Я обернулся и у меня ёкнуло в груди. Чикатило быстрыми шагами догонял меня, лицо его было перекошено, то ли от боли, то ли от злости. Подойдя вплотную, он протянул было руки к вороту моей куртки, но в последний момент отдёрнул.
— Что ты со мной сделал?! — прорычал он, брызжа слюной.
— Что именно?
Мне даже не пришлось разыгрывать удивление. Я и впрямь был удивлён тем, как Чикатило умудрился вообще что-то почувствовать. И если он сейчас накинется на меня с кулаками, то я даже не смогу оказать ему достойного сопротивления по причине общей слабости на фоне мощного, единовременного выброса энергии.
— Ты что-то сделал с моей головой, я теперь не могу… Не могу…
Он запнулся, подбирая слова. Бессильно сжал кулаки, зажмурился.
— Мужчина, — мягко сказал я, — как я мог что-то сделать с вашей головой, если вы всего лишь помогли добраться мне до скамейки? Вы о чём?!
— Я не понимаю, не понимаю! Не понимаю, как ты это сделал, но я теперь…
Он протяжно и с надрывом застонал.
— Мне тревожно за вас, — нахмурился я. — Может быть, настала моя очередь предложить вызвать «скорую»?
— К чёрту твою «скорую»! — снова взвился он, и шедшая мимо женщина испуганно шарахнулась в сторону. — Всех вас к чёрту!
Он замер, руки бессильно свесились вдоль тела, сгорбился ещё больше, чем раньше, медленно качнул головой.
— Нет, не может быть. Не может быть…
Он повернулся и медленно побрёл прочь, сгорбленный, неуклюже переставляя ноги. Вот ей-богу, мне эту гниду на какой-то миг даже жалко стало.
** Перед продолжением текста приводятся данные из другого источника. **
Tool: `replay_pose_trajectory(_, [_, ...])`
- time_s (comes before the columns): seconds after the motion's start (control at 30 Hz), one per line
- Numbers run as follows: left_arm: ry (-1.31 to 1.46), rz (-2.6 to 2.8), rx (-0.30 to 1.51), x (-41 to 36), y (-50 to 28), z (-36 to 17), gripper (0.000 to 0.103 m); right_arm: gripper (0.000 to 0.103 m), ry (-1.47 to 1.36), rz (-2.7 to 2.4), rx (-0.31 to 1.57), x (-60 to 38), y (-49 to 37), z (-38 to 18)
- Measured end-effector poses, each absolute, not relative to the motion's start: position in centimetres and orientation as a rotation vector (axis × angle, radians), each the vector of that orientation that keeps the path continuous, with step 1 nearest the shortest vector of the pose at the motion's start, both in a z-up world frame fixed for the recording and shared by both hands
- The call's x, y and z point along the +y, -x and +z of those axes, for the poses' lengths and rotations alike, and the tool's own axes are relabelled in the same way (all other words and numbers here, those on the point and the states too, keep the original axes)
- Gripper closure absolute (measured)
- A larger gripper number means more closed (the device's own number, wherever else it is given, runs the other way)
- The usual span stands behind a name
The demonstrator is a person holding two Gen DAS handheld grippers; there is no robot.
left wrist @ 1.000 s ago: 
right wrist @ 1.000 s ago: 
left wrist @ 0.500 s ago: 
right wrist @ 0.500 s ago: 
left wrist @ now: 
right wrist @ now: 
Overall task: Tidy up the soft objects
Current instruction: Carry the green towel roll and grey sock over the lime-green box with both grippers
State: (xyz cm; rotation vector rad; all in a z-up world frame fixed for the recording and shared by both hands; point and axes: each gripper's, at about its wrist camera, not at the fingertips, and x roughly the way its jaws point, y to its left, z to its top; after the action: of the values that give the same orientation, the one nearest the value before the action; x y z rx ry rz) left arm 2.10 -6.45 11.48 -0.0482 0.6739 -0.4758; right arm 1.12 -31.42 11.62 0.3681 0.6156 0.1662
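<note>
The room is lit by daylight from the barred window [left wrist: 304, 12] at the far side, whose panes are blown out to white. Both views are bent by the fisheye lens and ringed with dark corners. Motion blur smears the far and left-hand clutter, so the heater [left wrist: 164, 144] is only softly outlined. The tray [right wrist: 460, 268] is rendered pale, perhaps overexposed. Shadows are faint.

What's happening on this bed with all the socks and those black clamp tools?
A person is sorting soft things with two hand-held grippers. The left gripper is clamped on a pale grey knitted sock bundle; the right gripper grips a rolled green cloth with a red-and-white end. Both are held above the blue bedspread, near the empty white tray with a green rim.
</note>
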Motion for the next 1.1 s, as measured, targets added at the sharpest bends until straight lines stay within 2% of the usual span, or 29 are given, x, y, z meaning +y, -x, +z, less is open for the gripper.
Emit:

Дождавшись, когда он снова скроется, я вздохнул и продолжил путь, стараясь быстрее переставлять ноги. А ну как опять на мне его перемкнёт, и он бросится за мной с подобранным по дороге прутом арматуры…
Да даже если так, о том, что сделано, я ни грамма не жалел. Пусть радуется, что я его вообще в живых оставил, а то мог бы, наверное, и раковую опухоль подселить. Такую, чтобы через неделю сгорел. Всё моя человечность.
В Ростов я всё же вернулся на автобусе из Гуково, который подъехал на автостанцию буквально спустя четверть часа после моего там появления. Там же успел купить связку вяленой рыбки, которой торговал колоритный дед с задорно торчавшей седой бородой. Почти что дед Щукарь из «Поднятой целины» в своём киновоплощении.
Билет на утренний рейс до Пензы у меня был куплен заранее, благодаря чему я получил пропуск в зал ожидания, где и провёл ночь на неудобном деревянном кресле. Досыпал в воздухе, под одуряющий запах вяленой рыбы, доносившийся из закрытого портфеля.